### [Work task]
The word "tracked" occurs in some of the lines below; copy each of those lines.

### [Data section]
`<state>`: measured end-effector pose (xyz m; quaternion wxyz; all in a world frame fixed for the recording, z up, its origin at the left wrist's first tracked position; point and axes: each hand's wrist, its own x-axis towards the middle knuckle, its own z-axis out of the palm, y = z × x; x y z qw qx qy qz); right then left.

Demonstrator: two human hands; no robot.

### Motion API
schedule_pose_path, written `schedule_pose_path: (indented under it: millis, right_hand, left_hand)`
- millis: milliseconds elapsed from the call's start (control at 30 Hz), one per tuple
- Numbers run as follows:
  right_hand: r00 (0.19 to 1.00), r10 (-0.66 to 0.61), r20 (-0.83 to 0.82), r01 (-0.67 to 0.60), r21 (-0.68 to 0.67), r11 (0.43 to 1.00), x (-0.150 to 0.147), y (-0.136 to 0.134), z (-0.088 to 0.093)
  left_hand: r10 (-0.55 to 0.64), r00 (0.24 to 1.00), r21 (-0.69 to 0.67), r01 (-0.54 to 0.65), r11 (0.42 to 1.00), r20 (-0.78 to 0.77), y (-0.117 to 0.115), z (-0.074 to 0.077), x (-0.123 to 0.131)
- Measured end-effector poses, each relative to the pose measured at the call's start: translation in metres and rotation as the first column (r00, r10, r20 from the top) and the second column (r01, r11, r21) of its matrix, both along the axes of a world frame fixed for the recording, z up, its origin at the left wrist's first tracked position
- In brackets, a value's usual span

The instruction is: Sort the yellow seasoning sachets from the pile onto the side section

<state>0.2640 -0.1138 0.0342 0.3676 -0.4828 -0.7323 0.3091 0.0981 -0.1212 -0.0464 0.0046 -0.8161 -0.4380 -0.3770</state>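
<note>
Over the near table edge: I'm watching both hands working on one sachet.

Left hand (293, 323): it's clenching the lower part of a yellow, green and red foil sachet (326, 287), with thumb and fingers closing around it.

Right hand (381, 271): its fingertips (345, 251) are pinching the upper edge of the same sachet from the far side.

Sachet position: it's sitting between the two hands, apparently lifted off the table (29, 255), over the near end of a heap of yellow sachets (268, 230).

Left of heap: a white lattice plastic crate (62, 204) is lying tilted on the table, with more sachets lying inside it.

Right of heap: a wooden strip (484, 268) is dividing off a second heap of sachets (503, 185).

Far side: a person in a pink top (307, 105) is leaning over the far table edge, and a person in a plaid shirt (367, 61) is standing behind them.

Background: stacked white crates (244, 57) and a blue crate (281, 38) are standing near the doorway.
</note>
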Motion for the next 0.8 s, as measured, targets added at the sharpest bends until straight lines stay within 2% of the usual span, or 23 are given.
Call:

### [Written answer]
`<state>`: measured end-effector pose (xyz m; quaternion wxyz; all in a world frame fixed for the recording, z up, its origin at the left wrist's first tracked position; point and axes: each hand's wrist, its own x-axis towards the middle knuckle, its own z-axis out of the palm, y = z × x; x y z qw qx qy qz); right then left.
- Measured end-effector poses, each relative to the pose measured at the call's start: translation in metres and rotation as the first column (r00, r10, r20 from the top) and the second column (r01, r11, r21) of its matrix, both along the axes of a world frame fixed for the recording, z up, its origin at the left wrist's first tracked position

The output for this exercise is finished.